こうした課題を解決するため、同社はα-発注の導入を決めた。α-発注は小売、卸売、メーカー、製造、商社向けの自動発注AIで、過剰発注や在庫切れを効率よく削減できる機能を持つ。
当初、AIによる発注に不安もあったが、トライアルを通じ「人よりもデータに忠実」との印象を受け、採用に至った。導入初期には発注の理由に関する疑問もあったが、ifonervの担当者と繰り返し打ち合わせを行い、データや発注条件のチューニングを重ねた。その結果、「AIが出す結果には明確な理由がある」と納得できるようになり、現在ではほとんどの発注をα-発注に任せている。
α-発注の導入により、発注担当者は5名から2名体制に削減された。発注業務が自動化されたことで、基幹システムを何度も確認する「見る・考える」作業が減少、空いた時間を他業務に再配分できている。また、従来の発注担当者が退職した際も、発注未経験の社員がα-発注の活用で、精度を保ったまま運用を継続できた。これにより、経験や勘に依存しない「誰でも発注できる体制」が定着し、業務の属人化解消に成功している。さらに、過剰在庫や無駄な仕入れが減少し、在庫量が約13%削減されたことで、年間仕入れコストの大幅な削減にもつながった。

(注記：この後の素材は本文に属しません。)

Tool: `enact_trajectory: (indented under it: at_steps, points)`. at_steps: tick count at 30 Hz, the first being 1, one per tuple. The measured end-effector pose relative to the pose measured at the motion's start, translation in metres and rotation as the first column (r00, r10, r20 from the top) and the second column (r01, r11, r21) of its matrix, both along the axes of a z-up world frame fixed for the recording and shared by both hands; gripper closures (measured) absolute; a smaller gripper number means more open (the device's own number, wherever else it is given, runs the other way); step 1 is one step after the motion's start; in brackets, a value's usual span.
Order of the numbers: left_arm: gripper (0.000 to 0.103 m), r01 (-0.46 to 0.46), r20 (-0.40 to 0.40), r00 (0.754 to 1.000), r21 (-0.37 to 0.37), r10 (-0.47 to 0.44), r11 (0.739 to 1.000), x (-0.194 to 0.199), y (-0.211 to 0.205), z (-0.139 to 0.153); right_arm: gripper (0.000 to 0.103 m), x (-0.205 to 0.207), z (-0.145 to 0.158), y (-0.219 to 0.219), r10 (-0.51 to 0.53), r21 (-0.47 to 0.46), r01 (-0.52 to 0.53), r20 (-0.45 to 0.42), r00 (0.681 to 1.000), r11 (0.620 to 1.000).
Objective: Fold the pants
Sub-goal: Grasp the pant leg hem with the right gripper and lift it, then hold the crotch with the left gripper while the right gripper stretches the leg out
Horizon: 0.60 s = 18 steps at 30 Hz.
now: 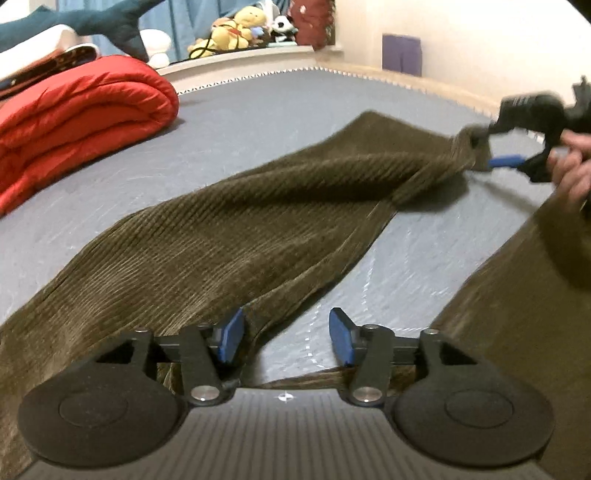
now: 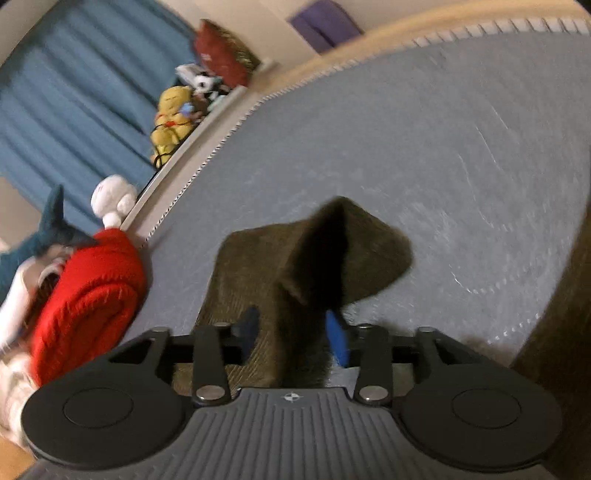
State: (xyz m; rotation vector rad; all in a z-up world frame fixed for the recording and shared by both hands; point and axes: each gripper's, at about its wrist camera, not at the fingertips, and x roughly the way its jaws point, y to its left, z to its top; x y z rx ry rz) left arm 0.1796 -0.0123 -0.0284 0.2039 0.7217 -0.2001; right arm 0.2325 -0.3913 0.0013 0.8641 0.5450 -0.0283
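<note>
Olive corduroy pants [image 1: 240,229] stretch across the grey mattress [image 1: 258,122], from lower left to upper right. My left gripper [image 1: 286,339] is open low over the bed. Its left pad lies beside the cloth's edge, and only mattress shows in the gap. At the far right a hand [image 1: 572,166] holds my right gripper [image 1: 484,151] at the raised end of the pants. In the right wrist view, the right gripper [image 2: 293,332] has its jaws apart. A blurred, peaked fold of the pants [image 2: 314,251] hangs loosely between them.
A rolled red quilt [image 1: 74,110] [image 2: 85,288] lies at the bed's left side. Plush toys [image 1: 236,33] [image 2: 173,114] line the ledge behind it. More olive cloth [image 1: 517,314] fills the right edge; whether it belongs to the pants I cannot tell.
</note>
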Motion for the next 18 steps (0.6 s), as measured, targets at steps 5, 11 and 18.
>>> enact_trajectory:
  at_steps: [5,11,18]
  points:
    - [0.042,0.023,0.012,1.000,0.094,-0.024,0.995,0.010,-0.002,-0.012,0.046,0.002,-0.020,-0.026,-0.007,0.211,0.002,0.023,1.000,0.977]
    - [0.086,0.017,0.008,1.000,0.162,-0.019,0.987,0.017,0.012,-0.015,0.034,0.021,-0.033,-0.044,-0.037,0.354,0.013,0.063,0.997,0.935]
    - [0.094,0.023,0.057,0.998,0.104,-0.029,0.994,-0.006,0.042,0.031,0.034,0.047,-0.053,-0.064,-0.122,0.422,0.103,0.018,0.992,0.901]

スリーキューブ商品管理部の大井氏は、「当初は半信半疑の部分もあったが、実際に使ってみて成果を実感できた。導入して本当によかったと感じている」とコメントしている。今後は、発注担当者を「在庫管理者」として位置づけ、在庫精度のさらなる向上や取引先との連携強化に専念できる体制を構築する方針だ。AIや自動化の力を活用することで、安定的かつ効率的な運営体制の構築を進める。